Problem to work on: Each line in the entries that has the word "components" has to be copied.

Extracted material:
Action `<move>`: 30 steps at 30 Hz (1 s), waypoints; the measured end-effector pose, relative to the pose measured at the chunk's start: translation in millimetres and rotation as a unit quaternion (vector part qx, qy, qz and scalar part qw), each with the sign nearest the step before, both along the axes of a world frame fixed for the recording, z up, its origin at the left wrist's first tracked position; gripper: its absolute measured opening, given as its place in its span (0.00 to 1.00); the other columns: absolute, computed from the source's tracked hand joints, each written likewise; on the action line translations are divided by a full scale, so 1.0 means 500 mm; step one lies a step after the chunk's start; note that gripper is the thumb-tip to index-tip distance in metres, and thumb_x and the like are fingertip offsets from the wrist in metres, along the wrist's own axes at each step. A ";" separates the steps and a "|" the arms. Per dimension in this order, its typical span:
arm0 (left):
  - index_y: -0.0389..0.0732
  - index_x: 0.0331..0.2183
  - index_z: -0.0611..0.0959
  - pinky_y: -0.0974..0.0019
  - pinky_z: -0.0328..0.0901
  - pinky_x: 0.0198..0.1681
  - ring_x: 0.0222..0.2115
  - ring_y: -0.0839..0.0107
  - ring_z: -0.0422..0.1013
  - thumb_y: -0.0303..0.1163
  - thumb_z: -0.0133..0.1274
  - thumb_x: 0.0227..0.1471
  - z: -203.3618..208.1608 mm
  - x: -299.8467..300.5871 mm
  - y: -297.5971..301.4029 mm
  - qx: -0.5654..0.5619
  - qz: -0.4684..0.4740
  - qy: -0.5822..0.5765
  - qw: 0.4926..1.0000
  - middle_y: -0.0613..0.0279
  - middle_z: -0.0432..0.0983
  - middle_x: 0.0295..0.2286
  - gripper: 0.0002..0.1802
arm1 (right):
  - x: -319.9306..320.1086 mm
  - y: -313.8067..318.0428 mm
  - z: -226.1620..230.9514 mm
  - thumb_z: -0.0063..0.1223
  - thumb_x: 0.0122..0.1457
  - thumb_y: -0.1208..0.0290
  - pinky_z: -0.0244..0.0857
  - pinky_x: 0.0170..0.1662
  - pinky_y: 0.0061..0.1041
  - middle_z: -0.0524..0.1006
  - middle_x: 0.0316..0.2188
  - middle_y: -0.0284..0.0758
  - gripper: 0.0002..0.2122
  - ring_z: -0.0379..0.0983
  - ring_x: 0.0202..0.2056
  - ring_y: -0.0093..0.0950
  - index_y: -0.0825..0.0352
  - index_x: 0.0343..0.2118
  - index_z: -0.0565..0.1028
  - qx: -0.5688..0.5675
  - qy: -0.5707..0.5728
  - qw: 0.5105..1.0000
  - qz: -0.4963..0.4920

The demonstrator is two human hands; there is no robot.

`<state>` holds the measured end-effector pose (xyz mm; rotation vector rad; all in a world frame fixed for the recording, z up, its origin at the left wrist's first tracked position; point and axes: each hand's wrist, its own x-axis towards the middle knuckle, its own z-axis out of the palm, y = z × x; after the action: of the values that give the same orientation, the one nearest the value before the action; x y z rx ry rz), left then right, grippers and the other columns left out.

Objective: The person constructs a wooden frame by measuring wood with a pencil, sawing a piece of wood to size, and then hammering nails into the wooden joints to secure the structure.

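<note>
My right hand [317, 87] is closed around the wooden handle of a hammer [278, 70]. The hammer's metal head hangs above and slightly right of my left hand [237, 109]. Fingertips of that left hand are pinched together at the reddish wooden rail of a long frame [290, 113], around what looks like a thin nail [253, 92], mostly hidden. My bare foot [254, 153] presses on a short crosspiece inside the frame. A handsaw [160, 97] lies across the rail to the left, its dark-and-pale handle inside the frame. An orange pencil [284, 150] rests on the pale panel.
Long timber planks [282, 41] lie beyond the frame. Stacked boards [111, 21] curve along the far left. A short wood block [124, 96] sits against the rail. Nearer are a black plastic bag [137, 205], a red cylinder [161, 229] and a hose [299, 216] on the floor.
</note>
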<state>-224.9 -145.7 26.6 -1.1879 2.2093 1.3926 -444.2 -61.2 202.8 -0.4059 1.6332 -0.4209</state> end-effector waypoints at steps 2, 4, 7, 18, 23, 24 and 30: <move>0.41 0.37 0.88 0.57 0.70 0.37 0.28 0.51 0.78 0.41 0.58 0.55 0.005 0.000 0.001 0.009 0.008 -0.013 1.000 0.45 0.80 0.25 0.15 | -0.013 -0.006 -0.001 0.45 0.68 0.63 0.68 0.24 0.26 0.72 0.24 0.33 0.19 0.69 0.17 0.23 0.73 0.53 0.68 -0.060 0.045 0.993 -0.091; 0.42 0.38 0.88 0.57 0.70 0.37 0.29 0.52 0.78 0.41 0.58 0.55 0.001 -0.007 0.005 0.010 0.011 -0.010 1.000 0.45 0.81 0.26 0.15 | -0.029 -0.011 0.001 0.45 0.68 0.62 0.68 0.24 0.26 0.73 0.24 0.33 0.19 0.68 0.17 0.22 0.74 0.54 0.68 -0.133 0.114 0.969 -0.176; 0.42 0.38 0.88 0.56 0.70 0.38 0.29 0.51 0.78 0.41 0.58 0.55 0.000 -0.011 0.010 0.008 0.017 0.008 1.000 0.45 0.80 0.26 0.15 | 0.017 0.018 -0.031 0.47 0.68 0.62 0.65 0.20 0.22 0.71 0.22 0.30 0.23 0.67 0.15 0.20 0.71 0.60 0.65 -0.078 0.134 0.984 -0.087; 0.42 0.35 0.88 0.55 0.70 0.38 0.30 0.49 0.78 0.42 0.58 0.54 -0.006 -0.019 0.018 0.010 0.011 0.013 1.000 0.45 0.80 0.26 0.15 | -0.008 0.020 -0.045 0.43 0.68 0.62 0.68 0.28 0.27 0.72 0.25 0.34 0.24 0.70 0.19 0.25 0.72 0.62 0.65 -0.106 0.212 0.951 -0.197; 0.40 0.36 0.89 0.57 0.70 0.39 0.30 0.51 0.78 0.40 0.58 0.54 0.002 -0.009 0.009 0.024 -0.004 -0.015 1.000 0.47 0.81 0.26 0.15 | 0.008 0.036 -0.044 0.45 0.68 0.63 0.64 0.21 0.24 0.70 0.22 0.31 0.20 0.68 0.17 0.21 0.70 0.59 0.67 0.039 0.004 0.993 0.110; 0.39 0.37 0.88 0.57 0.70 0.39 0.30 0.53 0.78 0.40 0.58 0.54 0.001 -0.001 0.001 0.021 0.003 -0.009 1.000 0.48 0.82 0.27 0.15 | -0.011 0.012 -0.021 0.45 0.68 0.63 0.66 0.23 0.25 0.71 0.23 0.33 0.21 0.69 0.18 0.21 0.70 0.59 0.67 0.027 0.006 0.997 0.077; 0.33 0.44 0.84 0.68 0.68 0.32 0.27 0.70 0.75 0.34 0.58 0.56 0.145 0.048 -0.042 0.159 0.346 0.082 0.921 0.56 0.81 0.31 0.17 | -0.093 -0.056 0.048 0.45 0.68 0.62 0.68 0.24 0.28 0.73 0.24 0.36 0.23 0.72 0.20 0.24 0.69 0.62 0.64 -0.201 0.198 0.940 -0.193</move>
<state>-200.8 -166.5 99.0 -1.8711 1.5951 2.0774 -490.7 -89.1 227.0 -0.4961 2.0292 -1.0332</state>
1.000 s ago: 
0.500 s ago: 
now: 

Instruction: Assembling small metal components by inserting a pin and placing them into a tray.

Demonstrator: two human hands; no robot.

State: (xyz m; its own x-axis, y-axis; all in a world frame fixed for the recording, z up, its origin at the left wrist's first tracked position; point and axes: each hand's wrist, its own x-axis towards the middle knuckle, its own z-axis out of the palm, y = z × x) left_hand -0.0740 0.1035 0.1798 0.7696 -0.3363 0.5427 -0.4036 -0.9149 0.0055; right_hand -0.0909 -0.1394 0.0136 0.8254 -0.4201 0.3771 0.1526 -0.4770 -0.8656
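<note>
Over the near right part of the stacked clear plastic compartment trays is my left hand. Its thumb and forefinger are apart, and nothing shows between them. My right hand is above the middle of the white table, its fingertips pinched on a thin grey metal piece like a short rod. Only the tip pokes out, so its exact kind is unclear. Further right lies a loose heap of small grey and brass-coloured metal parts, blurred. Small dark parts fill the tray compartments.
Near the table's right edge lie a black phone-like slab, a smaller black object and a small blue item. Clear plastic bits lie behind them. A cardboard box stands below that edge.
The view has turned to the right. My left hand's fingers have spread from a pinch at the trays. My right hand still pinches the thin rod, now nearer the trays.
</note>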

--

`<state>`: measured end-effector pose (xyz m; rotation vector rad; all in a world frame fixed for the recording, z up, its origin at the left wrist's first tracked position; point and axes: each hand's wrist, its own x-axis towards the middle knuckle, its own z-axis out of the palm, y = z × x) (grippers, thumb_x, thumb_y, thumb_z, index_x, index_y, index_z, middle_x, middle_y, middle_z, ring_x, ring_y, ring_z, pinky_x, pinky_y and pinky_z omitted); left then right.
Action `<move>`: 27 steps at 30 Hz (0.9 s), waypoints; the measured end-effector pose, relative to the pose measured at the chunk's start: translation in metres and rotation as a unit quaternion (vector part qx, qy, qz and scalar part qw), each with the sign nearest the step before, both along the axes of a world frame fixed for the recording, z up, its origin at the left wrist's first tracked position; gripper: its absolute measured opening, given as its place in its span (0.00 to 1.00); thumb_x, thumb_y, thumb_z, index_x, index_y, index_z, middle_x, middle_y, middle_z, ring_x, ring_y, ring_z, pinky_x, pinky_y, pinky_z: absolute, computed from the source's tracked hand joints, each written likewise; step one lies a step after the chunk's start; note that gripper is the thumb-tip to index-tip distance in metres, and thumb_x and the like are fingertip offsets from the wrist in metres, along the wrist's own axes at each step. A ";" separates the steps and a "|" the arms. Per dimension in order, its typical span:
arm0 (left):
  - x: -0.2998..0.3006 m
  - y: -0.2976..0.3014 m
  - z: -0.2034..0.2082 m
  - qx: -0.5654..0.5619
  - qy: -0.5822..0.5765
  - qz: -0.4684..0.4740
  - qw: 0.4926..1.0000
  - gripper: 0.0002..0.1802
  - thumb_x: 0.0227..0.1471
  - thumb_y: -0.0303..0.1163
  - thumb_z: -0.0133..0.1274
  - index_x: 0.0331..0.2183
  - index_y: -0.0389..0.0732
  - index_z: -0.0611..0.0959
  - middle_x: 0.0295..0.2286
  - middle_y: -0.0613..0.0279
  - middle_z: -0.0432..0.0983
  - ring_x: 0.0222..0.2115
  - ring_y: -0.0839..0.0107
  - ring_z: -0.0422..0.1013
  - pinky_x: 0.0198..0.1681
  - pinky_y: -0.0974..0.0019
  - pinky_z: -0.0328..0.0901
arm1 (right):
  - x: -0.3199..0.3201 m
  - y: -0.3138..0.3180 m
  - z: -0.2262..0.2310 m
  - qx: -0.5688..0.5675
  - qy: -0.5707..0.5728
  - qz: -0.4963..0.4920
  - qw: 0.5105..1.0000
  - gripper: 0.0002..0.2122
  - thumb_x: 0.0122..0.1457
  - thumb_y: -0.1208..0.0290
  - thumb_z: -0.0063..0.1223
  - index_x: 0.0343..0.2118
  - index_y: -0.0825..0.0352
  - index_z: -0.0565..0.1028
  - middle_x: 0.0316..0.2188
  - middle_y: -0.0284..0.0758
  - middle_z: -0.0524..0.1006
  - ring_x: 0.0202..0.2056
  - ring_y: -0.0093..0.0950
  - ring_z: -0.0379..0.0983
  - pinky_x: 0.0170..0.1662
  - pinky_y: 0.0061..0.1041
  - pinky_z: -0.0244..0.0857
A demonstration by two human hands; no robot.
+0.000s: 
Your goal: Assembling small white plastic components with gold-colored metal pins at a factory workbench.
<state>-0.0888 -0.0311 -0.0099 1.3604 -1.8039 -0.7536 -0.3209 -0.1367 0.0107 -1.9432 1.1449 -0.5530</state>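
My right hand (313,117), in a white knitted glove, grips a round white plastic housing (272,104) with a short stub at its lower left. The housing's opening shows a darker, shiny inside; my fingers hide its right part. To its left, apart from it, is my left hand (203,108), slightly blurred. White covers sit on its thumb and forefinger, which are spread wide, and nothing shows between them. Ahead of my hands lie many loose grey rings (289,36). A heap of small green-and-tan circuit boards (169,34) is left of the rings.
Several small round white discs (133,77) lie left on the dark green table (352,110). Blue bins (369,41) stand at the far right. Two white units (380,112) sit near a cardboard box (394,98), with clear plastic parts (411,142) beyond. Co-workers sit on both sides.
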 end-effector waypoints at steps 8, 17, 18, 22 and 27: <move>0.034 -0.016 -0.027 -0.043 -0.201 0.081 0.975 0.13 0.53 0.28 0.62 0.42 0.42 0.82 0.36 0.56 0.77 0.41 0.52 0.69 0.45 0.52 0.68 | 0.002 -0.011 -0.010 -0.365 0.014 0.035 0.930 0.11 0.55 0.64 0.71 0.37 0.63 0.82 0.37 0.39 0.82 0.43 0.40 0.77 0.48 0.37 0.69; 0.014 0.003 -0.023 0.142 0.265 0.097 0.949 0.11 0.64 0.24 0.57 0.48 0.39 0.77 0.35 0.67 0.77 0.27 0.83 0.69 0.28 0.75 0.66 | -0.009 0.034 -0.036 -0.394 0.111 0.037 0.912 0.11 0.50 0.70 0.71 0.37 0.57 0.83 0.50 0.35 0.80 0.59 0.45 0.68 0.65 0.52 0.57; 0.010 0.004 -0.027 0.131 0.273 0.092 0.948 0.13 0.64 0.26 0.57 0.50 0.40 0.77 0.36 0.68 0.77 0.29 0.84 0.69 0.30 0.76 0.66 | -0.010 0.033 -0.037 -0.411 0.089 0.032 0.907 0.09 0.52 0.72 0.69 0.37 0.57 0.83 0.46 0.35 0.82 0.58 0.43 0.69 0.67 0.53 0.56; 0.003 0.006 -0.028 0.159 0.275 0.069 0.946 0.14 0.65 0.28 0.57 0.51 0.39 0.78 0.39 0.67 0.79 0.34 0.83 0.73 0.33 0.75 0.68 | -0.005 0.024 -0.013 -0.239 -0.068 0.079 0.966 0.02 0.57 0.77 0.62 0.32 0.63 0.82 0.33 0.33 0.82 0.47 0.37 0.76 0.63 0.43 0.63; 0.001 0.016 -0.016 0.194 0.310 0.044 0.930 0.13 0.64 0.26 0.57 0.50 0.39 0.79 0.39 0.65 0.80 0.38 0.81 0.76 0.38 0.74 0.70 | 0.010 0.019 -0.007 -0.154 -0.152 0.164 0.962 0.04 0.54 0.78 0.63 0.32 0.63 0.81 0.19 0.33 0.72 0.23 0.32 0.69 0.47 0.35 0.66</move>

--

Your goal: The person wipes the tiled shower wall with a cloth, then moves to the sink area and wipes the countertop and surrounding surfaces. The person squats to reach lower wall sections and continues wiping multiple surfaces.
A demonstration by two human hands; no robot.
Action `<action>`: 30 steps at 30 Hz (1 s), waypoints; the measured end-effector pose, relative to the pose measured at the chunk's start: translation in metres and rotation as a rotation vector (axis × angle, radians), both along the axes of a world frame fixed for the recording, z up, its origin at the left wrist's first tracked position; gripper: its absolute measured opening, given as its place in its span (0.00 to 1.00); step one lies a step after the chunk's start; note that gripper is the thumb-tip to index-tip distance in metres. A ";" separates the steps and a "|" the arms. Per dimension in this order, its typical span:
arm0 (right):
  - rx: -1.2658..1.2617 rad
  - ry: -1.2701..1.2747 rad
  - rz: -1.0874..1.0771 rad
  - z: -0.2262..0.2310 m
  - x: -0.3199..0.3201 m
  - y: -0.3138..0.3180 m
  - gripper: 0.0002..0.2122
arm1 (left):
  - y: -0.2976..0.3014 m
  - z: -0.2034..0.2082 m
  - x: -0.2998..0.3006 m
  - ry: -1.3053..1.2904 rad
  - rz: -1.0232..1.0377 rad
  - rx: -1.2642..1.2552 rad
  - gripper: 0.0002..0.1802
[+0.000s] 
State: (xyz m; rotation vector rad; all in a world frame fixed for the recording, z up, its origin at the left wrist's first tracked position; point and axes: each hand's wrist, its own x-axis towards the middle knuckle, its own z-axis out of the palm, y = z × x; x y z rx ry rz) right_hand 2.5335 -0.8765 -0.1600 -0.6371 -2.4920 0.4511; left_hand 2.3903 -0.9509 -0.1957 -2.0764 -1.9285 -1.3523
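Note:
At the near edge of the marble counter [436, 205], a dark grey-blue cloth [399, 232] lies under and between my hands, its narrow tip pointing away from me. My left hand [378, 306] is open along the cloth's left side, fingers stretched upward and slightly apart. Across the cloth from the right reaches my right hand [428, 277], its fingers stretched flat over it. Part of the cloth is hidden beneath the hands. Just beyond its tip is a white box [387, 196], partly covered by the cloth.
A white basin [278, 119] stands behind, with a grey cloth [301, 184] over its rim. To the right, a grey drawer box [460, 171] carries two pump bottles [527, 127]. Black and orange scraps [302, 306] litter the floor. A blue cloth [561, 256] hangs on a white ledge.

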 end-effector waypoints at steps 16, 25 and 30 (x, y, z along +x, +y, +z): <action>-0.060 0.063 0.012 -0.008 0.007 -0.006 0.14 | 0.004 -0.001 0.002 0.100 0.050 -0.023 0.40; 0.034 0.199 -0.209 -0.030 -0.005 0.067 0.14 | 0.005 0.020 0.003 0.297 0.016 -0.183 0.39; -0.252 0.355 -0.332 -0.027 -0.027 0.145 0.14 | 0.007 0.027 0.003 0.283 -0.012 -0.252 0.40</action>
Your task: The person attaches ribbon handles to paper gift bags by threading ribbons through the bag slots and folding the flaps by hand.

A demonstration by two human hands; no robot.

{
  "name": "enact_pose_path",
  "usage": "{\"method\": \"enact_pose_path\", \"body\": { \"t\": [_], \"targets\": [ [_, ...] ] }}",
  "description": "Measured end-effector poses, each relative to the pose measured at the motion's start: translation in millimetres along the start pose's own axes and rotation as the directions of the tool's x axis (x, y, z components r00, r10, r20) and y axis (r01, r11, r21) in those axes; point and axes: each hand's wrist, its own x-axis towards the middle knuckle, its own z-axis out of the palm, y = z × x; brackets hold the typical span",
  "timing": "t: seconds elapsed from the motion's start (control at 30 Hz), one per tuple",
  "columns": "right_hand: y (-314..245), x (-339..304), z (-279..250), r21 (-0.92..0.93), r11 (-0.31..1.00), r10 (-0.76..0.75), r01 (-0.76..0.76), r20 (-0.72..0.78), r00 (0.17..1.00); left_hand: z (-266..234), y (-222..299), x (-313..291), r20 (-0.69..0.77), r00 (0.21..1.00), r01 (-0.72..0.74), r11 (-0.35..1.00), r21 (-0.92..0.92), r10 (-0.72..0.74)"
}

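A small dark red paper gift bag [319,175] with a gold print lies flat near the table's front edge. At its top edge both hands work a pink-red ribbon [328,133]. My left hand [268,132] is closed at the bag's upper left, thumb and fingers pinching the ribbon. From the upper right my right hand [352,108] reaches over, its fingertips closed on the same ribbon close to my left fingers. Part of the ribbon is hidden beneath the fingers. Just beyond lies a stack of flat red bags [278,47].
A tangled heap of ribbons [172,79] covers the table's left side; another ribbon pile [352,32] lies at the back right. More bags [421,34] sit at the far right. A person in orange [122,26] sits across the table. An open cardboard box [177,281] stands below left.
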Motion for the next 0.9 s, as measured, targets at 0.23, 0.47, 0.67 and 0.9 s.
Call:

Response to the exercise:
Instruction: Assembling small metal components by inserting a pin and placing them into a tray.
Your goal: Assembling small white plastic components with gold-colored metal pins at a factory workbench.
  "description": "Measured end-effector poses, each relative to the pose measured at the motion's start: translation in millimetres along the start pose's own axes and rotation as the directions of the tool's x axis (x, y, z components r00, r10, r20) and y axis (r01, r11, r21) in those axes; point and axes: each hand's wrist, its own x-axis towards the middle knuckle, its own z-axis out of the palm, y = z × x; brackets hold the typical span",

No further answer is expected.